Modesto Carriegas Pérez (Arcentales, 1932 – Baracaldo, 1979) was a victim of the terrorism of ETA, candidate for the Congress of Deputies of the Coalition Unión Foral del País Vasco.

Biography 
Modesto Carriegas was born in Arcentales, married and father of 5 children, murdered on September 13, 1979, at 47 years old. He lived in Baracaldo, where he ran an office of the Banco Hispano Americano. He had attended as a candidate for the Congress of the Deputies of the coalition Unión Foral del País Vasco, occupying the second position of the list.

Modesto had suffered an attack prior to his murder. On January 27. He was the victim of a robbery and kidnapping at the hands of ETA, which it took place in the branch of Banco Hispano Americano, where he was working. In that attack, four members of the terrorist group entered into the office, which were made with ten million pesetas. The ETA members took Modesto to Baracaldo's station and introduced him in a train with destination to Bilbao. Once they were there, they freed him in a bar, but not before warning him to stay there until nine a.m. The objective of taking him hostage was that the employees of the branch delayed the report of the theft

Murder 
On September 13, 1979, Modesto left his house around 8 a.m., going to the Banco Hispano Americano's office. Three members of ETA participated in this attack, of whom two had hidden in the stairs that were going down to the basement of his home. Modesto used to descend the stairs on foot. He was approached next to the elevator, where he was subsequently shot four times from close range, two hitting the head and two the stomach. There were no eyewitnesses of the facts even though his neighbours and relatives listened to the four detonations with clarity. The employees from a bank branch located in the adjoining portal came to help him, he was found with one hand on the stomach. José Reparaz Fernández also went to his aid, a doctor and neighbour of the deceased, who had heard the shots in a kiosk near the place of the scene. Shortly after his own wife came down, alerted by the gunshots. He was taken by ambulance to the hospital of Cruces, where he entered without life.

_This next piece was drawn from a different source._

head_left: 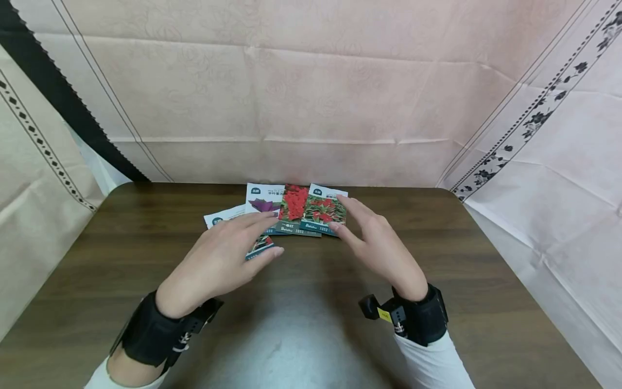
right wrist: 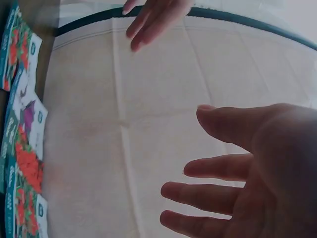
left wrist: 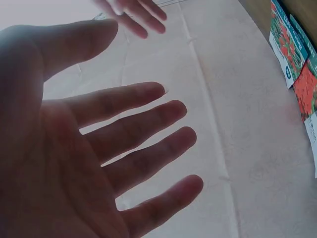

The assassins had stolen at gunpoint a white Seat 127 in the town of Portugalete, Biscay, about an hour before the attack. The owner was forced to give them the keys and received orders not to give an account of the events until a few hours has passed. It was in this car that the third individual was waiting for them to flee after making the shots. After the attack, this vehicle was found by the National Police in Portugalete. After the murder, the Modesto Carriegas's family received a letter from ETA in which they were required to leave Baracaldo.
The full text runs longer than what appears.